切り倒されたのは人に似た形をした、人ならざるモノ。否、先ほどまでは確かに人だったモノだ。
夜の静寂に震える街路は、血とも体液ともつかぬ液体でぬかるんでいた。
《成り損ない》そう呼ばれる異形で、今やこの街は埋め尽くされようとしていた。
「ああもうっ! どんだけ湧いてくるんだよっ!」
青年の悲痛な声に応えるのは落ち着き払った女の声だった。
「そうね、ざっと千、と云ったところかしら? この街全部がこうなってるんならね」
言いながらも軽やかに、舞うように異形を屠る。手にした双剣はまるで闇夜に踊る娘のようでもあり、魔を食らう大きな顎のようでもあった。
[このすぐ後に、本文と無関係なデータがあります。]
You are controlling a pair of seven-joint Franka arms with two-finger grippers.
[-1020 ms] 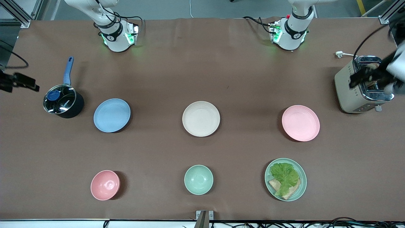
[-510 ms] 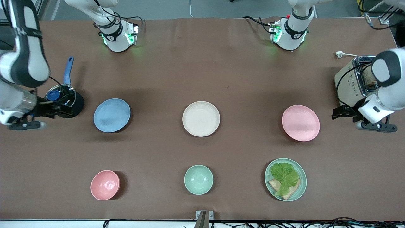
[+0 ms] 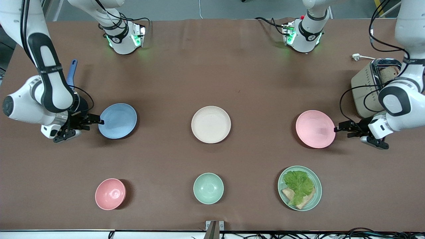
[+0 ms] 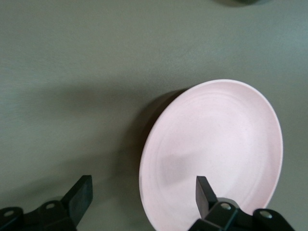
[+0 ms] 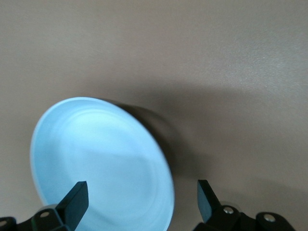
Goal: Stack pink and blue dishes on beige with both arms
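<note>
The beige plate (image 3: 211, 124) lies at the table's middle. The blue plate (image 3: 117, 120) (image 5: 101, 163) lies toward the right arm's end, the pink plate (image 3: 315, 128) (image 4: 216, 154) toward the left arm's end. My right gripper (image 3: 98, 120) (image 5: 142, 199) is open at the blue plate's outer edge, one finger over the plate and one past its rim. My left gripper (image 3: 338, 128) (image 4: 143, 195) is open at the pink plate's outer edge, straddling the rim the same way. Both plates lie flat on the table.
A black saucepan with a blue handle (image 3: 71, 76) sits partly hidden by the right arm. A beige toaster (image 3: 371, 88) stands by the left arm. Nearer the camera are a pink bowl (image 3: 110, 194), a green bowl (image 3: 208, 188) and a green plate with lettuce and bread (image 3: 299, 188).
Both arms have swung in from the table's ends and come down. Each gripper has moved from outside its plate to that plate's outer rim. The plates have not moved.
</note>
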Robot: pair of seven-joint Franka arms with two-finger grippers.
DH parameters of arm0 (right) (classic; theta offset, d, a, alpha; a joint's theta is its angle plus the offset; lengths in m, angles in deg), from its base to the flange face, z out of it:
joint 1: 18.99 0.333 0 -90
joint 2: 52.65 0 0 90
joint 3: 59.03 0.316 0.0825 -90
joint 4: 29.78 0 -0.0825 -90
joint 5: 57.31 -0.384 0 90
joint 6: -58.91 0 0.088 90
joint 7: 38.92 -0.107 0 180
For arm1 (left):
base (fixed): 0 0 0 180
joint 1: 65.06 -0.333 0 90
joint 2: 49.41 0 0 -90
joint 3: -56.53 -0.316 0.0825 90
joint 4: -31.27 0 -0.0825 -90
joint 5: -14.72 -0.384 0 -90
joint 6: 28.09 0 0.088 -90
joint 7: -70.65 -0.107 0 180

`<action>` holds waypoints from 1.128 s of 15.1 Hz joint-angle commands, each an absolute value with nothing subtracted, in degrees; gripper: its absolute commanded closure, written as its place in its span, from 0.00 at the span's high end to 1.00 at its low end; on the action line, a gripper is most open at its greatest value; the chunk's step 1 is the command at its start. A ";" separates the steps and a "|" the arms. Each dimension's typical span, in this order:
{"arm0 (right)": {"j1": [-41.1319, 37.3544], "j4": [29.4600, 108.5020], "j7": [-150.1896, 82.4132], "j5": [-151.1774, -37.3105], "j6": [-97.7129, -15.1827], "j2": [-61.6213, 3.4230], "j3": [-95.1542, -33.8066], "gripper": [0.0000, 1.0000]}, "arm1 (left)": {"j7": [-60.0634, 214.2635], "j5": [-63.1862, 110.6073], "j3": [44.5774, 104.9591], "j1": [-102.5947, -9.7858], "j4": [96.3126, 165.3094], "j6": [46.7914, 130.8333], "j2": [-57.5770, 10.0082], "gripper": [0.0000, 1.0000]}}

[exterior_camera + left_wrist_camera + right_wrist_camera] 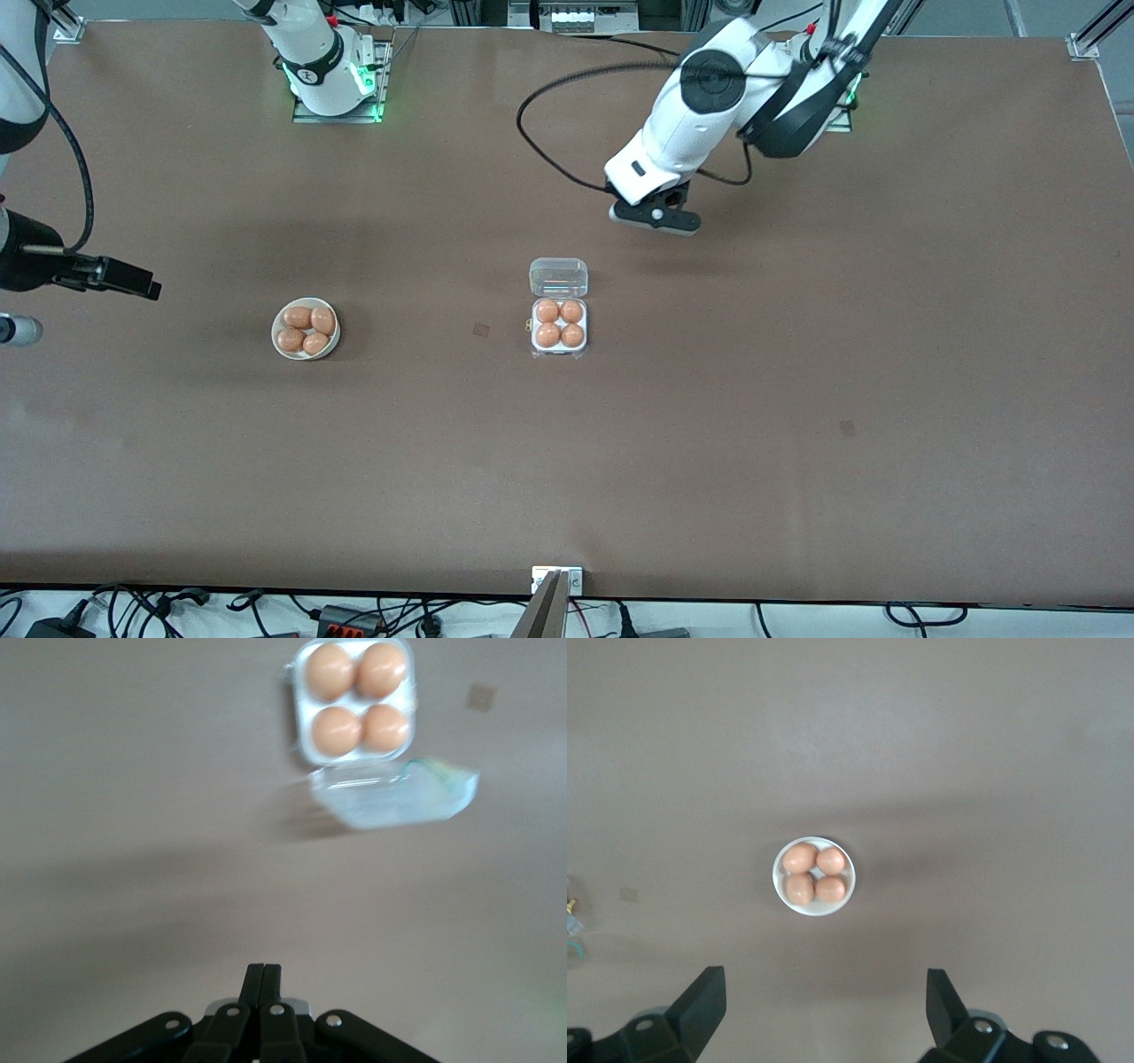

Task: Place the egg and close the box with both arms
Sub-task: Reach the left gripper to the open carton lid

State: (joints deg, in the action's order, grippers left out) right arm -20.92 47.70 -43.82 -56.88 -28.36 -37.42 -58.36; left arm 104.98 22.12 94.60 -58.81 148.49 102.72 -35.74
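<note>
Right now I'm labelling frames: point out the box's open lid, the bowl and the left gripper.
box lid (558,276), front view, middle of the clear lid.
bowl (277,340), front view, white rim.
left gripper (262,978), left wrist view, tips of its shut fingers.

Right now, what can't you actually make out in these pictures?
- Front view: the right gripper sits at the frame edge; its arm is mostly cut off.
- Left wrist view: the box lid is blurred, so its hinge is unclear.
- Front view: the left gripper fingers are hidden under the wrist.
</note>
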 commanded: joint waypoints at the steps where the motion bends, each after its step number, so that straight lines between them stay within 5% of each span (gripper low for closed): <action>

「マルグリット、お前簡単に言うけどな、千って相当だぞ……」
半ば呆れたような――いや本心から呆れているのだが――青年の声。
「アルマン、言うでしょ、諦めが肝心、って」
マルグリットと呼ばれた女は、けれど微塵も諦めた様子などなく言い放つ。
月の無い夜に、星の明かりをきらきらと映す三本の剣が舞っていた。
「つーか面倒だっ! 魔法、魔法使ってくれよ!」
もう何体の異形を打ち倒したろう。言葉とは裏腹に、アルマンは息一つ切らしてはいなかった。
「やぁよ、私はコイツらと一緒になんかなりたくないもの」
魔法、人の身には余る力でありながら、誰もが用いることが出来る禁忌の法。それを行使する者は、代償として『人である事』を失ってしまうという。それはまさに彼らの前に群がる《成り損ない》その物だ。
「悪魔にでもなれるっていうならねぇ、やってもいいけど……こんな醜いバケモノなんてご免よ」
憎しみさえ篭る言葉。美を尊ぶマルグリットにとって、醜悪なモノに成り果てるなど論外なのであろう。
「あー、分かった悪かった。聞いた俺が馬鹿だった」
答えなど聞く前から分かっていた。一縷の望みを託してみただけの事だった。正直を言って、少し楽が出来ればいいか、その程度の望みだ。
「そうよ、いい子ねアルマン。私が三百、貴方が七百、簡単でしょう?」
子供を褒めるように、あるいは歌うように。
「待て。計算がおかしいだろう。フツー五百ずつって言うトコだそこは」
振るった剣に知らず、力が入る。飛び掛る異形の胴体がそのままの勢いで二つに分かれ、それぞれが壁と地面にぶつかり動かなくなった。
「ああら、私はか弱い女ですもの、逞しい殿方が守って下さりませんと」
笑うように、もしくは子供を諭すように。
「畜生、いっつも俺ばっかりっ!」
ぎり、と柄を握る手が鳴った。幽かな明かりに照らされた、アルマンの腕は人の物ではない。
「これ以上魔法使ったら完全にバケモノになっちまうだろうがっ!」
八つ当たりとも取れる勢いで剣を振り回す。その刃はとうに毀れ、切れ味など失われていた。
剣の形をした鋼の棒を振り回し、それでも襲い来る異形を断ち切る。人ならざる膂力のなせる業だった。
二人が街に辿り着いたのはまだ宵の頃。明かり一つない街路を見るに、恐らくは魔力炉の崩壊が原因だろうと推察された。
「あー、ひっさしぶりにゆっくり出来ると思ったんだけどなぁ」
もう諦めた、仕方ない、やるだけやる。それで無理ならもう知らねー。そう言って、黙々と作業のように手にしたモノを振るい続けた。
「あら、ゆっくりすればいいじゃない。掃除が終わったらね」
相変わらず事も無げに。
――二人が誰も居ない街で休息したのはもう日が昇ってからの事だった。
成りかけの男と、成りたくない女の、旅の一幕。